Pourquoi un billet au format carte bancaire ?
Le choix d’un format carte bancaire ne tient pas seulement à l’esthétique. Avec ses 85 x 54 millimètres, STELLA occupe environ 4 590 mm² de surface, contre 9 576 mm² pour un billet de 20 euros (133 x 72 millimètres). Autrement dit, plus de 52 % de surface en moins à imprimer, transporter et détruire en fin de vie. Cette réduction permet d’économiser matières premières, encre, énergie et temps de fabrication, tout en rendant le billet plus simple à glisser dans les portefeuilles et les rangements prévus pour les cartes. Pour visualiser ce changement d’échelle, le tableau ci-dessous compare STELLA à un billet de 20 euros.
| Critère | STELLA (prototype) | Billet de 20€ | Impact |
|---|---|---|---|
| Dimensions (mm) | 85 x 54 | 133 x 72 | Format carte, plus compact |
| Surface (mm²) | 4 590 | 9 576 | Moins de matière à produire |
| Réduction de surface | -52,07 % | – | Économies d’encre et d’énergie |
| Matériau | Polymère renouvelable | Papier coton | Durée de vie accrue |
| Stratégie sécurité | Design edge-to-edge | Zones dédiées | Surface de sécurité élargie |
| Statut | Prototype conceptuel | Billet officiel euro | Aucun changement immédiat |
Reste une question clé : comment protéger un billet aussi compact contre la contrefaçon ? Pour y répondre, les ingénieurs ont adopté un design dit « edge-to-edge », sans bordures, où toute la surface, jusqu’aux bords, sert à loger des éléments de sécurité visuels et tactiles, parfois répartis en plusieurs parties qui ne révèlent leurs effets qu’une fois observées ensemble. Les éléments de sécurité couvrent ainsi une grande partie du billet, ce qui doit gêner sérieusement les faux monnayeurs, tout en s’intégrant au graphisme.
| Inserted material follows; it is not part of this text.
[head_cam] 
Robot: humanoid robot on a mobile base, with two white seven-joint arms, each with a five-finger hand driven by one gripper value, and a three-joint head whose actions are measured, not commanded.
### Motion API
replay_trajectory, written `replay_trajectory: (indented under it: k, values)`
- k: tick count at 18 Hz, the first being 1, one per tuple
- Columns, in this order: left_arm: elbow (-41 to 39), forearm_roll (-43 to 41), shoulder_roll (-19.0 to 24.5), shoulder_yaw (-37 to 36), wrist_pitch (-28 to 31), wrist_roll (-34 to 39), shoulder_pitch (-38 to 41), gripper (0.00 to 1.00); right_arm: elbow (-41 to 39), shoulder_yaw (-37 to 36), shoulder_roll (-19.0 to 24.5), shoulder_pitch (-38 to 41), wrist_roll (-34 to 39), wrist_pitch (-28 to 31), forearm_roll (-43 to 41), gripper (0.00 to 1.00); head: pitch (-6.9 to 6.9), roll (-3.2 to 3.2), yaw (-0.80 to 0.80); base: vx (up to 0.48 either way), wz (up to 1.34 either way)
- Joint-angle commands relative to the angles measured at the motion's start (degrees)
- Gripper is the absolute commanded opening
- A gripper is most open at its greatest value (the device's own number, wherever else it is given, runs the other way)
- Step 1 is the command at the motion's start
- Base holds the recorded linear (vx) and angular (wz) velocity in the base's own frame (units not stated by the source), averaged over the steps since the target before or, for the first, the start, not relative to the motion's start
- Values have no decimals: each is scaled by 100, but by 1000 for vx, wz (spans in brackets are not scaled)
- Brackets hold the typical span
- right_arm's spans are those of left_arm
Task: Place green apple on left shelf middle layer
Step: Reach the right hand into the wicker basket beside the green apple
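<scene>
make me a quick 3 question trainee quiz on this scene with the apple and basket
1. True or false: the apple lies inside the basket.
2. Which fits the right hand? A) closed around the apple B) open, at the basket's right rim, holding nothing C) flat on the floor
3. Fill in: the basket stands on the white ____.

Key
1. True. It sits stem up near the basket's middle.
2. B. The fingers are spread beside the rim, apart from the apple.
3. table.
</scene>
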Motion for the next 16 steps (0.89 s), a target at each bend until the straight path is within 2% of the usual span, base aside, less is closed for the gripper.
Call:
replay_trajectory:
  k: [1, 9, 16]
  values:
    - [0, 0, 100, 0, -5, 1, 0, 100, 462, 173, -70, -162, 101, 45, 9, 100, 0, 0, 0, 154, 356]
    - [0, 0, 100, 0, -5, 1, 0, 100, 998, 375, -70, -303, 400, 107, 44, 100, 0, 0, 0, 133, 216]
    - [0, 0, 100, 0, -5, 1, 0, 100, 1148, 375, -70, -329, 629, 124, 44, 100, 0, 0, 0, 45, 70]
Le projet STELLA mobilise plusieurs spécialistes internationaux des technologies fiduciaires comme Koenig & Bauer, SICPA ou KURZ. Il n’est pas destiné à entrer rapidement en circulation, mais plutôt à tester des pistes pour rendre le cash plus durable, plus pratique et plus compétitif face aux paiements numériques. En parallèle, la Banque centrale européenne prépare sa propre nouvelle série de billets en euro, avec des motifs mettant en avant des figures comme Ludwig van Beethoven, Marie Curie ou Léonard de Vinci et une décision finale attendue en 2026, sans lien direct avec ce prototype allemand.
En bref
- En mai 2026, la Bundesdruckerei a dévoilé à Washington STELLA, un billet noir au format carte bancaire intégré à son programme expérimental EX NIHILO.
- Ce prototype en polymère renouvelable, 52 % plus compact qu’un billet de 20 €, mise sur la durabilité et une sécurité edge-to-edge soutenue par Koenig & Bauer, SICPA et KURZ.
- Sans annoncer de remplacement immédiat des euros actuels, STELLA esquisse le futur possible du cash face aux paiements numériques et soulève de nouvelles questions pour les banques centrales.